#### Your goal:
Set down, please, without alteration, the lines of the entries below from the first through the one containing "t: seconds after".

-- Information given follows --

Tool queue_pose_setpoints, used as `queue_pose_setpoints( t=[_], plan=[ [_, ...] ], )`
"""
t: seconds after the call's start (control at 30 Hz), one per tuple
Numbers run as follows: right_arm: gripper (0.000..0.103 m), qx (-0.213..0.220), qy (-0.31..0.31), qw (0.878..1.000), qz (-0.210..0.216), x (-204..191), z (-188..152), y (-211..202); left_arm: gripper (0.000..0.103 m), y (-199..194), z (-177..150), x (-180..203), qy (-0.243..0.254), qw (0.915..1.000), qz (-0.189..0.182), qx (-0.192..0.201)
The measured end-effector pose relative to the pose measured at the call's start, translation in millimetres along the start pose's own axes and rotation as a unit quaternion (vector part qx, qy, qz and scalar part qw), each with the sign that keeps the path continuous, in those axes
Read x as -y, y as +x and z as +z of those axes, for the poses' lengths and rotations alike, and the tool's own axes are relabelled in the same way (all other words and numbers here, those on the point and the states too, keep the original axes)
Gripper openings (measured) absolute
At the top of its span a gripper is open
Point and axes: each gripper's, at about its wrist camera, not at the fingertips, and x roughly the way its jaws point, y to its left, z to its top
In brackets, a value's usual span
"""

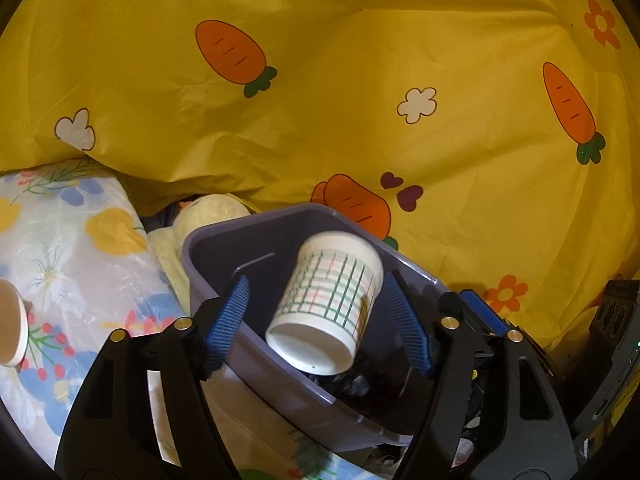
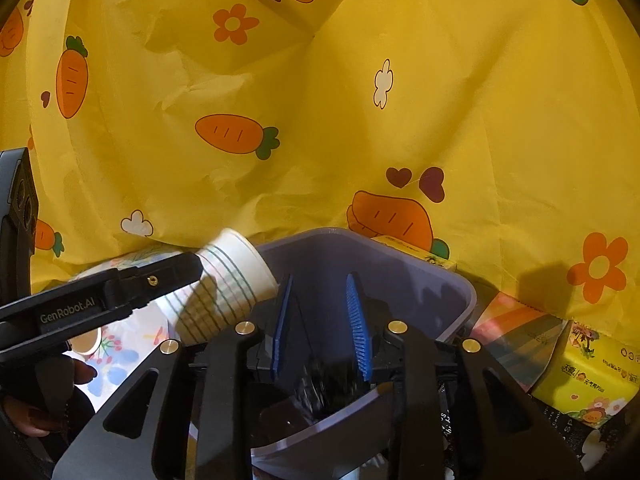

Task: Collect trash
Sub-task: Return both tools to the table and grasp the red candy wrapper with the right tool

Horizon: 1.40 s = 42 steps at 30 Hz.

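Observation:
A white paper cup with a green and pink check [image 1: 328, 304] hangs tilted, base toward me, over the open purple bin [image 1: 240, 236]. My left gripper [image 1: 316, 280] stands open around it, with a clear gap at the left pad [image 1: 228, 320]. In the right wrist view the same cup [image 2: 228, 280] shows beyond one black left finger [image 2: 168, 272], above the bin's left rim. My right gripper [image 2: 319, 284] is open over the bin [image 2: 460, 292], nothing between its blue pads. Black crumpled trash [image 2: 320, 388] lies inside the bin.
A yellow carrot-print cloth [image 1: 360, 100] fills the background. A floral plastic sheet [image 1: 80, 260] with another paper cup [image 1: 10, 328] lies left of the bin, beside a pale plush item [image 1: 212, 212]. Yellow tissue packs [image 2: 588, 376] sit to the right. A person's hand [image 2: 40, 420] holds the left gripper.

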Motion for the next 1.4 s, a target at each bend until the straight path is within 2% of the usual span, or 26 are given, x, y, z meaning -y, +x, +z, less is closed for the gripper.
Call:
queue_pose_setpoints(
  t=[0.07, 0.13, 0.17, 0.3, 0.4, 0.7, 0.87, 1.23, 1.4],
  plan=[
    [0.043, 0.003, 0.001, 1.000, -0.003, 0, -1, -2, 0.088, -8, 0, -5, -0.009, 0.9999, 0.008, 0.011],
    [0.047, 0.006, 0.001, 1.000, -0.005, -1, 0, -5, 0.092, -18, -1, -9, -0.010, 0.9995, 0.024, 0.017],
    [0.052, 0.008, 0.001, 1.000, -0.007, -2, -1, -7, 0.094, -24, -2, -9, -0.008, 0.9992, 0.033, 0.020],
    [0.076, 0.021, 0.001, 1.000, -0.007, -8, -2, -19, 0.097, -55, -10, -13, 0.004, 0.9961, 0.080, 0.037],
    [0.084, 0.026, -0.001, 1.000, -0.005, -16, -3, -28, 0.097, -82, -18, -17, 0.007, 0.9923, 0.114, 0.049],
    [0.087, 0.039, 0.000, 0.999, 0.011, -45, -9, -70, 0.097, -174, -48, -25, 0.019, 0.9756, 0.198, 0.092],
    [0.087, 0.037, -0.002, 0.998, 0.055, -74, -21, -96, 0.097, -225, -73, -38, 0.009, 0.9641, 0.240, 0.113],
    [0.087, 0.013, -0.059, 0.981, 0.182, -167, -53, -131, 0.097, -315, -129, -98, -0.053, 0.9261, 0.350, 0.131],
    [0.087, -0.014, -0.093, 0.969, 0.228, -218, -73, -131, 0.097, -355, -158, -137, -0.085, 0.8980, 0.412, 0.129]
  ],
)
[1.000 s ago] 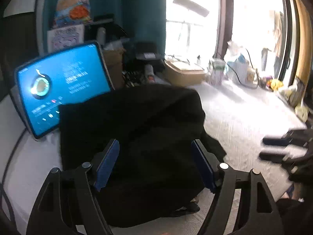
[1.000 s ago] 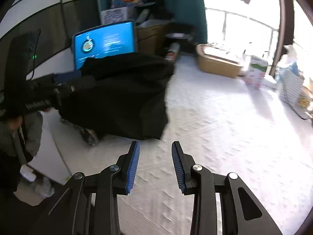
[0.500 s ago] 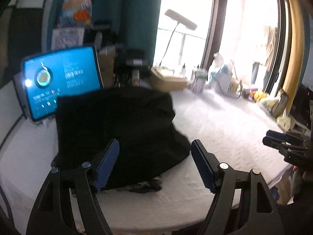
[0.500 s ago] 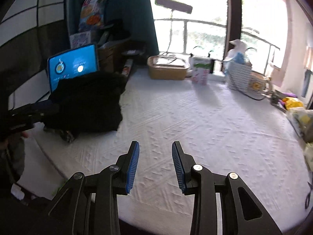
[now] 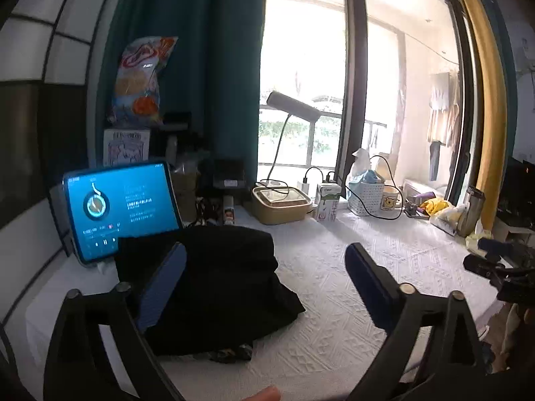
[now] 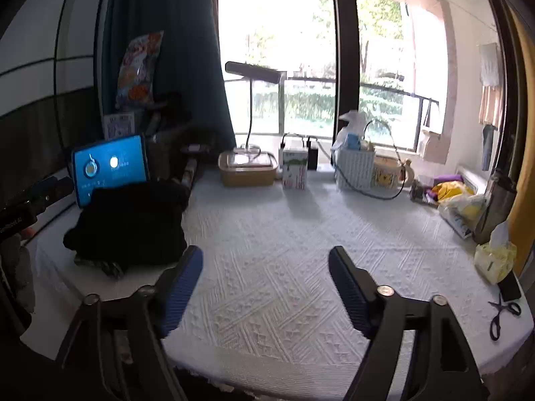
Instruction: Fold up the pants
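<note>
Black pants (image 5: 214, 287) are seen folded in a compact stack on white tabletop (image 5: 367, 267) by lit tablet (image 5: 123, 207), text unreadable; L hand-held gripper (image 5: 265, 280) & R hand-held gripper (image 6: 265, 287) jaws opening, nothing between.

Tablecloth (image 6: 284, 267) centre bare; pants (image 6: 130, 224) left, clutter along window.
</note>
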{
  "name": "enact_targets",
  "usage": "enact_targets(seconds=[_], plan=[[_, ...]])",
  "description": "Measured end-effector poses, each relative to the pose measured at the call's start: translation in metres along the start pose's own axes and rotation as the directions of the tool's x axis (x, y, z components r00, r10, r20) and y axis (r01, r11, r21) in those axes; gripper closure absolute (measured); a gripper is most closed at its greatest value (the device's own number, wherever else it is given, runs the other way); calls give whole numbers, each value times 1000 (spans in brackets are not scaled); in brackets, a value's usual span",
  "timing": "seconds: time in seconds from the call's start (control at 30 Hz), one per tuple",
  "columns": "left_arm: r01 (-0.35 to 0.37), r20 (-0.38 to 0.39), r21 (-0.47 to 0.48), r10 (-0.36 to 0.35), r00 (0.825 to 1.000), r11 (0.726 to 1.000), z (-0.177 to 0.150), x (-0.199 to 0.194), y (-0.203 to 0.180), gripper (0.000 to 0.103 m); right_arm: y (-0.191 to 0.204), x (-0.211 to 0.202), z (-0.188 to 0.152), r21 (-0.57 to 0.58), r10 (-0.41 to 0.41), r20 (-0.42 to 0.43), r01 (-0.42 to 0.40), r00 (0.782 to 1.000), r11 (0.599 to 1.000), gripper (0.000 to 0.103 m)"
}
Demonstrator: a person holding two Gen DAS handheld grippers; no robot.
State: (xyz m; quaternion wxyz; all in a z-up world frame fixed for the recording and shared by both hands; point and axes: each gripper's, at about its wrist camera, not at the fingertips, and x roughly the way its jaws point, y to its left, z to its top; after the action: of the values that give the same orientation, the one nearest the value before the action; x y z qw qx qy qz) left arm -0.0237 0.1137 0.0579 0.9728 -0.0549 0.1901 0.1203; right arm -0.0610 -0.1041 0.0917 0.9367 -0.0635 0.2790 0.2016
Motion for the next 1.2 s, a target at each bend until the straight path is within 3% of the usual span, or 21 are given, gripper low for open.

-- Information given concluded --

#### Answer section:
Tool queue_pose_setpoints, used as `queue_pose_setpoints( t=[_], plan=[ [_, ...] ], )`
"""
t: seconds after the call's start (control at 30 Hz), one per tuple

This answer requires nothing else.